Two sentences joined together incorrectly.

A comma, for example, is not a strong enough pause to form a break between two sentences. This is a run-on sentence:

In Quebec, cheese curds and gravy are often added to French fries, creating a dish called poutine, it is becoming popular in other parts of Canada and even in places in the U.S.

The comma between “poutine” and “it” is not strong enough to separate the two complete sentences.

There are usually five ways to correct a run-on sentence:

  1. Replace the comma with a semi-colon. Usually a semi-colon is appropriate when the two sentences are closely related, as the two in the example above are.
  2. Replace the comma with a period. In this case, it might be advisable to replace the “it” with “Poutine,” which may be somewhat redundant but which does clarify the reference of the pronoun “it.”
  3. Add a coordinate conjunction—and, but, or or—after the comma. This run-on sentence—Poutine is not a healthy snack food, it is still very popular in Quebec—could be corrected by adding the word “but” after the comma.
    Note that conjunctive adverbs such as however, nevertheless, and moreover are not the same as coordinate conjunctions, and, for this reason, they are usually preceded by a semi-colon, when they are the link between two sentences. Poutine is not a healthy snack food; however, it is still very popular in Quebec. If the adverb is not the link between the two sentences, but within a sentence, then it is usually enclosed in commas: Poutine is not a healthy snack food. Poutine is, however, a popular dish in Quebec and other parts of Canada and the U.S.
  4. Change one of the two sentences to a subordinate clause. This is a run-on sentence: In Quebec, cheese curds and gravy are often added to French fries, creating a dish called poutine, this dish is becoming popular in other parts of Canada and even in places in the U.S. Here it is corrected by changing the second sentence to a clause: In Quebec, cheese curds and gravy are often added to French fries, creating a dish called poutine, which is becoming popular in other parts of Canada and even in places in the U.S.
  5. Reduce one of the sentences to a phrase. This is a run-on sentence: In Quebec, cheese curds and gravy are often added to French fries, this process creates a dish called poutine. This sentence corrects the run-on by reducing the second sentence to a participial phrase: In Quebec, cheese curds and gravy are often added to French fries, creating a dish called poutine.

Semi-Colon (;)

A punctuation mark which signals a break in a text, a pause within a sentence, stronger than a comma but weaker than a period, though it can replace a period, under certain circumstances.

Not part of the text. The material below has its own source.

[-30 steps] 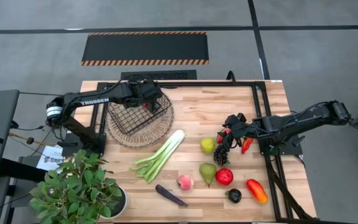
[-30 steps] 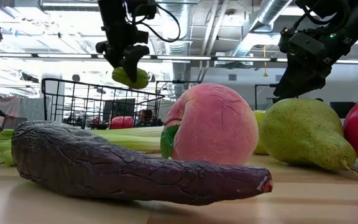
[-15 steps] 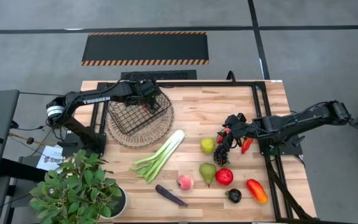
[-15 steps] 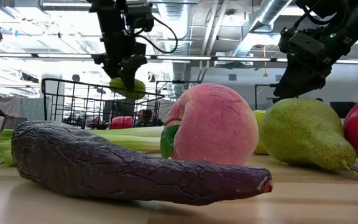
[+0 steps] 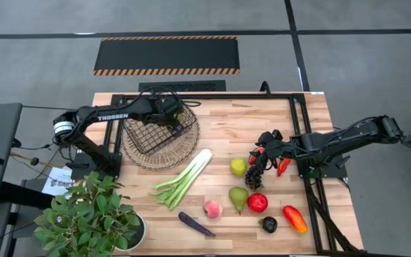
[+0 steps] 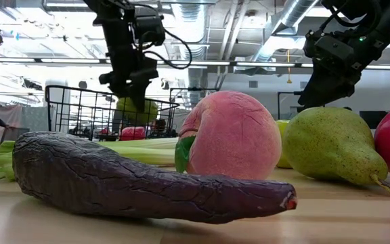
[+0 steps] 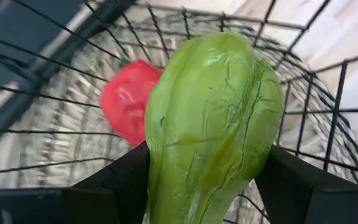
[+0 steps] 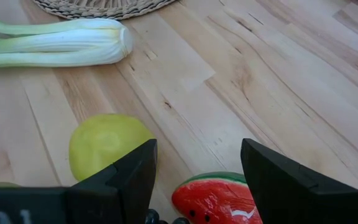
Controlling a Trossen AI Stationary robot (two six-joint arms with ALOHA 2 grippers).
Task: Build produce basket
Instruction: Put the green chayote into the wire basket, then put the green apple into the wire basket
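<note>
The wooden counter [image 5: 227, 121] carries everything here, with a leafy potted plant [image 5: 88, 218] overhanging its near-left corner. Toward the far-left corner sits the basket [image 5: 159, 139], dark wire mesh on a round woven mat [image 5: 145, 158]. The left hand [image 5: 173, 114] is over the basket's far side, clenched on a green pear [image 7: 207, 124]; the left wrist view shows both fingers pressed to its sides, the pear hanging inside the wire walls. Below it in the basket lies a red fruit [image 7: 129, 99], possibly an apple, though the mesh makes that hard to judge.

Out in the middle of the counter the long leek [image 5: 184, 177] lies slanted, its white end pointing toward the far-right. The right hand [image 5: 266, 146] hovers right of centre, fingers parted and empty, directly above the dark grapes [image 5: 254, 175] and the watermelon slice [image 8: 219, 199]. A red chilli [image 5: 284, 165] lies just beside that arm.

The yellow-green fruit [image 5: 238, 166] rests just left of the grapes. Nearer the front edge stand a second green pear [image 5: 237, 198] and a red apple [image 5: 257, 203], touching or nearly so. The orange pepper [image 5: 295, 218] sits toward the near-right corner, with a small dark fruit [image 5: 267, 225] beside it. The peach [image 5: 212, 209] and the purple aubergine [image 5: 195, 224] lie close to the front edge, right at the low camera.
</note>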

A semi-colon is also used to separate phrases or clauses in a series, whenever there are commas, even just one, within the phrases or clauses.

Rule One: a semi-colon usually comes before a conjunctive adverb (see p. xx), which joins together two sentences. Study these sentences, all of which are punctuated correctly.

  1. A semi-colon is used within a sentence, but it can signal the end of a sentence and the beginning of a related sentence.
  1. A semi-colon is used within a sentence; however, it can signal the end of a sentence and the beginning of a related sentence.
  1. A semi-colon is used within a sentence. It can, however, signal the end of a sentence and the beginning of a related sentence.
  1. A semi-colon is used within a sentence; it can, however, signal the end of a sentence and the beginning of a related sentence.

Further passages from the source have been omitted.